Cocoa output in the first six weeks of the season, which began on October 1, is running more than 75 percent ahead of last year and is topping the five-year average thanks to favourable weather in the principal growing regions.
“We were waiting for this and this is a reflection of a pretty good start to the season,” said the local head of a cocoa exporting company in San Pedro.
International cocoa markets closely watch production in Ivory Coast, source of 40 percent of the world’s beans, particularly after the weakest harvest since 2004 last year helped drive prices to 30-year highs.
Exporters and traders polled by Reuters in late September said they expected this season to be even worse than last year, as persistent underinvestment in the civil war-scarred country, along with administrative chaos, continues to bite.
Output during the 2008-09 season barely topped 1.2 million tonnes, with estimates for the current season at 1 to 1.15 million tonnes, according to the poll.
But the West African nation, which depends on the health of its cocoa sector for a chunk of government revenues, appears to have gotten a reprieve from favourable weather.
“I can no longer keep the same forecast as I had at the start given these rains,” said another exporter, adding he expected the full season to produce 1.4 million tonnes — which would the highest in at least six years.
(Click here for a graphic showing Ivorian cocoa arrivals since the 2004-05 season: here )

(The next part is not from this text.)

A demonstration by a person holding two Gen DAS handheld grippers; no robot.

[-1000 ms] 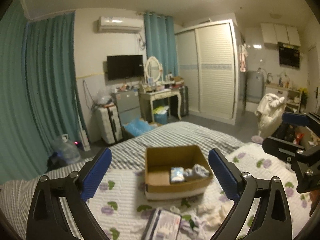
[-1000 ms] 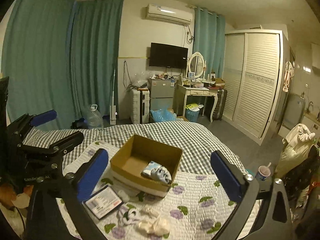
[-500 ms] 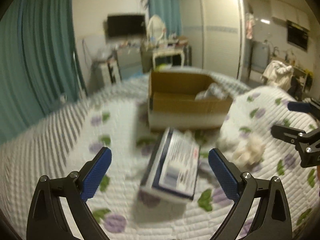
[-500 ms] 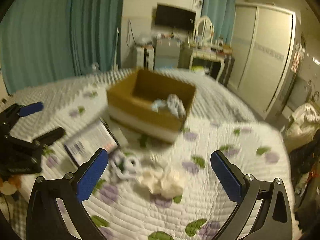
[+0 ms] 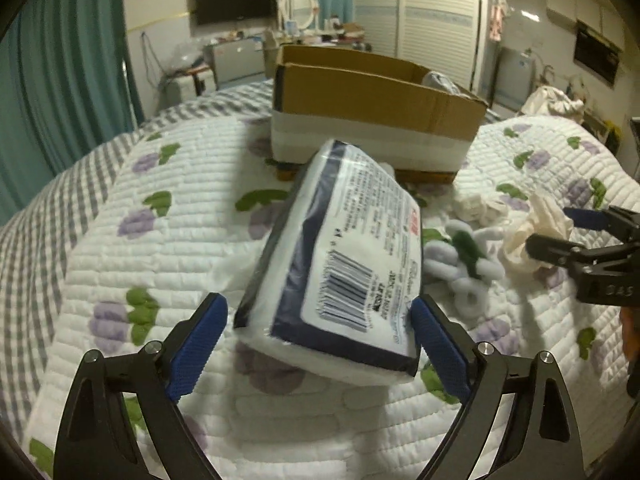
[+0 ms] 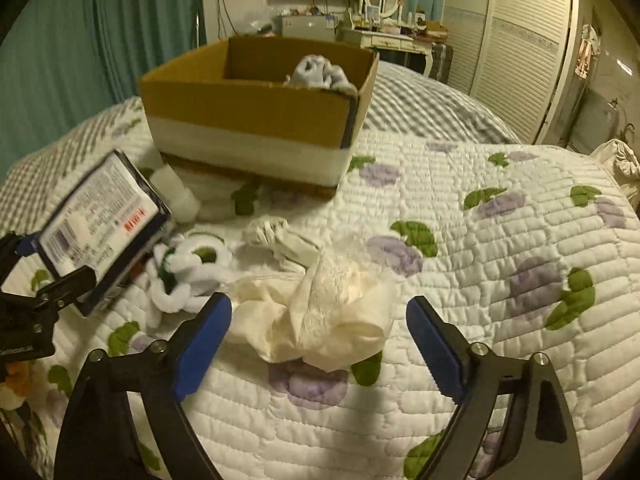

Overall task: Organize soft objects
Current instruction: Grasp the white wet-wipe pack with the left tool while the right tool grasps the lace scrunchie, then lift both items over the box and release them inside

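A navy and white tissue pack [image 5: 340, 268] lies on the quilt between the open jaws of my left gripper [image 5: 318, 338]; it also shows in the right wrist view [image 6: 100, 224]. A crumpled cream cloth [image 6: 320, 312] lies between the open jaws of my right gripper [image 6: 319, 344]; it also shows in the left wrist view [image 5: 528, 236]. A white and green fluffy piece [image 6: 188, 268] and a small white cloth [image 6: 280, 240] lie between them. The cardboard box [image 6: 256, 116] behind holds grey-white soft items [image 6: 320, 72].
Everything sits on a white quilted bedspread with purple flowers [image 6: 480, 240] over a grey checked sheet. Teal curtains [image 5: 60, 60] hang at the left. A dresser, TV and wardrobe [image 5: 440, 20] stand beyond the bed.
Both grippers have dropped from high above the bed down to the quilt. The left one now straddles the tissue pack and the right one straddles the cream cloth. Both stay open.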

Some 284,325 tonnes of cocoa have arrived at ports between the start of the season on October 1 and November 15, according to official data from the Ivorian marketing body obtained by Reuters on Monday.
That compares to the historically low 161,554 tonnes during the same period a year ago, and to a five-year average for the period of just over 252,000 tonnes, according to Reuters data.
Exporters estimate another 51,000 tonnes arrived in port between November 16 and November 22, which would bring arrivals to 335,000 tonnes compared to the average of just over 305,000 during the previous five seasons.
Arrivals figures for last week were also revised upward by some 23,749 tonnes — among a handful of revisions so far to include figures reported late by exporters to the official marketing body, BCC.
The strong output has come amid robust rainfall early in the season that produced high quantities of buds and is expected to help sustain plantations through the coming dry season, marked by the Dec-Mar harmattan winds from the Sahara.
“In our forecasts, we wished for abundant rains up to this point. That has happened. We think the conditions are coming together for a big harvest through February,” said farmer Attoungbre Kouame.
Other exporters and farmers caution, however, that it is too early to predict a strong overall harvest, warning a change to unfavourable weather could cause cocoa output to crash later on in the year.
“Up to now, we can say that output is good. But the chance of a steep and quick drop exists after January despite the rains over the past few weeks,” said one exporter.